Isso foi baseado na ideia de que a fronteira entre reforma e revolução havia se tornado mais tênue, até mesmo que não tinha mais razão de existir, e que era preciso apagar do zero os debates do movimento revolucionário do Século XX para inventar uma "nova estratégia". No entanto, foi um claro fracasso. Ao invés de permitir ganhar espaço político sobre os reformistas, essa assumida indefinição estratégica não deixou de produzir dentro do NPA alas de direita liquidadores do projeto de uma organização revolucionária independente, que terminram deixando o NPA com centenas de militantes para se juntar com Mélenchon.

A ideia de que para se expandir era preciso uma organização menos militante e menos ligada a implantação e à intervenção na luta de classes forjou uma organização cuja prática se resume, como admitiu um de seus dirigentes, a "que os militantes intervenham das camadas médias ou superiores da sociedade, de fora e como doadores de lições que não praticam a luta de classes, seja nas empresas ou nos bairros populares”. Um partido onde convivem projetos estratégicos diferentes, até mesmo contraditórios, mantidos artificialmente vivos graças às campanhas presidenciais e à popularidade de seus porta-vozes, assim como o temor das correntes de oposição de se verem isoladas em caso de explosão ou cisão.

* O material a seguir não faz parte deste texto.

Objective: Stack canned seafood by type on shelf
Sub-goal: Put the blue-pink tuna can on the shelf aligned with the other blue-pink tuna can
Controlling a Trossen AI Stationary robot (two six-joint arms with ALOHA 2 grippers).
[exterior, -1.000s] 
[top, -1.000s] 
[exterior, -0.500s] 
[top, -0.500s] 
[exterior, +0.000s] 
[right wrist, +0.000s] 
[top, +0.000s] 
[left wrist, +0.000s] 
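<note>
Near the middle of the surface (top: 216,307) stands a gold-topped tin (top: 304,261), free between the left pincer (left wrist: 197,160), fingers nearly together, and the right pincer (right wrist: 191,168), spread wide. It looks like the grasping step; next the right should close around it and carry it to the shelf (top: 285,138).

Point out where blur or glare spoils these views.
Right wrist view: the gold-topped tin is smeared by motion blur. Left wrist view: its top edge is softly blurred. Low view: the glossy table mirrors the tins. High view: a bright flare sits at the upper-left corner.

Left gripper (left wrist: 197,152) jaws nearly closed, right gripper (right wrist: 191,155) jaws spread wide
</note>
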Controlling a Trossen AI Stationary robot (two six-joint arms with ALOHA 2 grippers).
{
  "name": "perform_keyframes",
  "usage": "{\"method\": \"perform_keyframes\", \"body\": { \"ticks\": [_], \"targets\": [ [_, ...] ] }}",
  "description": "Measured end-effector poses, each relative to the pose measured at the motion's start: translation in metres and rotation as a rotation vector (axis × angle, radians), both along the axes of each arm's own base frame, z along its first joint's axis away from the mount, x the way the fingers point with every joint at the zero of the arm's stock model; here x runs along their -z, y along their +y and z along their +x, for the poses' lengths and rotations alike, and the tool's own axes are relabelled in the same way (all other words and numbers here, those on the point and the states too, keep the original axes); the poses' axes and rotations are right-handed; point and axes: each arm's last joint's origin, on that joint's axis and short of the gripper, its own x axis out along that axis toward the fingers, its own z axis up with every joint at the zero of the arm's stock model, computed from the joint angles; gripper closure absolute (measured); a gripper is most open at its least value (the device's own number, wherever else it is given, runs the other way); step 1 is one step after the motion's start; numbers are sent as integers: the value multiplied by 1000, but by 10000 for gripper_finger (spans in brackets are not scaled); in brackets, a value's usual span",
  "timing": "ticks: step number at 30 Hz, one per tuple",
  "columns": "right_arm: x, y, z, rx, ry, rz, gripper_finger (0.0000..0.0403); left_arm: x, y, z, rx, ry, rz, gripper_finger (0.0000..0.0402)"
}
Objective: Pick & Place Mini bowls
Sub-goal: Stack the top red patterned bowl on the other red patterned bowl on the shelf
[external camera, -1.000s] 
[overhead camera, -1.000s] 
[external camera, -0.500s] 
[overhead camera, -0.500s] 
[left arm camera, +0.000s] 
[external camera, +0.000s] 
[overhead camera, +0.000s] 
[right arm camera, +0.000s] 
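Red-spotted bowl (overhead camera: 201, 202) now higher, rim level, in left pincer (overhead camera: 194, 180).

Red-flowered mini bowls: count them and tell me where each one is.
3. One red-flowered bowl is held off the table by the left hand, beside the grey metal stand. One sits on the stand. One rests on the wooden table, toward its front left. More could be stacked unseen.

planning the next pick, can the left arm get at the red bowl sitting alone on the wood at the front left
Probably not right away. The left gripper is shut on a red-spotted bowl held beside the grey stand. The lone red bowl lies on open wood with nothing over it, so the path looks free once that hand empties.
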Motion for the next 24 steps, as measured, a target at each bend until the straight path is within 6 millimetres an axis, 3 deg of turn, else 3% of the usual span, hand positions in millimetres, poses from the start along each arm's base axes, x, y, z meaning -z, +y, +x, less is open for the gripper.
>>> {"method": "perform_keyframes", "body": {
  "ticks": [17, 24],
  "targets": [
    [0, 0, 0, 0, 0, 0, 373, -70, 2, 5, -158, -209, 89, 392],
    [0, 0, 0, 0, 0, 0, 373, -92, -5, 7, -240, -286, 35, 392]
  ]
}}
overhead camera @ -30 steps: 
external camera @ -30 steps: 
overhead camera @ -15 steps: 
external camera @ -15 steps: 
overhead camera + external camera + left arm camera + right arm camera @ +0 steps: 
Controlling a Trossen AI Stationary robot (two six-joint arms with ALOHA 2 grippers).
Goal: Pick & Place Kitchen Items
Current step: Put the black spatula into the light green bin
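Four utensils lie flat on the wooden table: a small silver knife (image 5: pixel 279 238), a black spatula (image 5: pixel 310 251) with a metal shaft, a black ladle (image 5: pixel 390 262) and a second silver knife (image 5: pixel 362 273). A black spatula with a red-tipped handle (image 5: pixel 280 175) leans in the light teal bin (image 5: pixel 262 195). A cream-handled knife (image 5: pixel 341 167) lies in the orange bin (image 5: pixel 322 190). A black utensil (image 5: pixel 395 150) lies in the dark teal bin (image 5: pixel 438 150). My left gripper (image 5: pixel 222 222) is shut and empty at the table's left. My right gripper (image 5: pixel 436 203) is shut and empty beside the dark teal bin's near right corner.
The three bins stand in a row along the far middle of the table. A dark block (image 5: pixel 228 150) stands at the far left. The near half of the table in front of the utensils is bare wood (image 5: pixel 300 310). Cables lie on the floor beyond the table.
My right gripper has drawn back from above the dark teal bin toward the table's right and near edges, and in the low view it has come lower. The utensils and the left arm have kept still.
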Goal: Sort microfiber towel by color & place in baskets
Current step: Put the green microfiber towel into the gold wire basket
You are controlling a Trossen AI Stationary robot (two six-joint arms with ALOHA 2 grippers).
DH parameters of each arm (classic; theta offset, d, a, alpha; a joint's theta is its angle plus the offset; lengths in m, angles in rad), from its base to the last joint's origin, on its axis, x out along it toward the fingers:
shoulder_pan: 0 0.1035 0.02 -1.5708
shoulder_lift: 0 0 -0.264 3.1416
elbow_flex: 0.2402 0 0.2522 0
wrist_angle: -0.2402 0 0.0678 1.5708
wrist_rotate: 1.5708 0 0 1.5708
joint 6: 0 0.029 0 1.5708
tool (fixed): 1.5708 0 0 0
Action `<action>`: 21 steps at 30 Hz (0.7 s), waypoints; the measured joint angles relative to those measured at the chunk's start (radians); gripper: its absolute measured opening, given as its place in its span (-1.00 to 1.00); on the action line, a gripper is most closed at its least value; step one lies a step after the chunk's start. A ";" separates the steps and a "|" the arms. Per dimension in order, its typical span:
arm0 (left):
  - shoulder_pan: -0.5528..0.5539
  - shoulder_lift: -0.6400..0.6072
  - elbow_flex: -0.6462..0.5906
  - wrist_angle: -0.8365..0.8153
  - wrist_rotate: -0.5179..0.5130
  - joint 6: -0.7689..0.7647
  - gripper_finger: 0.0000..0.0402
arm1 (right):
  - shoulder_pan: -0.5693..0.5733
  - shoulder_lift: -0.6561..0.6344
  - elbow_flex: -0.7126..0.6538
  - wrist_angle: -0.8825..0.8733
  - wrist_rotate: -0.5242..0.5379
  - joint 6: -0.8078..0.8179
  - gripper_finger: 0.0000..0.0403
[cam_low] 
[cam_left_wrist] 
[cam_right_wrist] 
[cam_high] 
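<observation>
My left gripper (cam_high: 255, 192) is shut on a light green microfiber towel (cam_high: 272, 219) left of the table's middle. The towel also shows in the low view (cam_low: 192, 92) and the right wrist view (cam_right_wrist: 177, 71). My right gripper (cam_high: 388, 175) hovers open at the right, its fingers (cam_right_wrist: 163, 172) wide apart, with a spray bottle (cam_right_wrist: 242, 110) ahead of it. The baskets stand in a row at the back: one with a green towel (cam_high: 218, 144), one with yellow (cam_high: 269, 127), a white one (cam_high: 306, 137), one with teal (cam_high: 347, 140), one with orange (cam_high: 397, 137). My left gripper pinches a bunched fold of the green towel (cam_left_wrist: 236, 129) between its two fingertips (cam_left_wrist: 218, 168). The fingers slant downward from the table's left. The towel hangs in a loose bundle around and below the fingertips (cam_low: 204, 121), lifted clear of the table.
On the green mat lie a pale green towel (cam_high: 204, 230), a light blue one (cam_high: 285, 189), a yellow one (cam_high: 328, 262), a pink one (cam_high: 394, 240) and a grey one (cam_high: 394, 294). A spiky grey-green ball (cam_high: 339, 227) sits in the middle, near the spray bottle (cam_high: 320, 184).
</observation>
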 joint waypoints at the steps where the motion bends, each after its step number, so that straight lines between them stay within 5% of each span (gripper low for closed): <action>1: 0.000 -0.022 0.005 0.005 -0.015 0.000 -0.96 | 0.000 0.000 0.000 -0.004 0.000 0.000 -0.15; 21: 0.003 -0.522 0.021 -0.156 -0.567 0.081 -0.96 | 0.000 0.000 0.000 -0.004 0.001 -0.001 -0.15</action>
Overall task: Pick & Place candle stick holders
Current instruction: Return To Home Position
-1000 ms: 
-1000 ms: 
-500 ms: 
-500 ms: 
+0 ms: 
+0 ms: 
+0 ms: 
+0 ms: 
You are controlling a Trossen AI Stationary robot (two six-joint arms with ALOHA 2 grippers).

A crise do NPA parece estar a chegar a uma encruzilhada: agora é toda a tendência majoritária do NPA que considera, como indica o seu texto para o congresso do partido que acontecerá em dezembro, que "ao contrário do período da sua fundação (…) este partido terá de ser construído não só no quadro das experiências de massas em que serão feitos esclarecimentos, mas também na interação/confronto com as outras correntes de esquerda. Atualmente queremos representar a ala mais combativa e subversiva no quadro de uma unidade do proletariado, e o partido será fruto de decantações, de reagrupamentos em função dos problemas políticos que surgirem na ação.”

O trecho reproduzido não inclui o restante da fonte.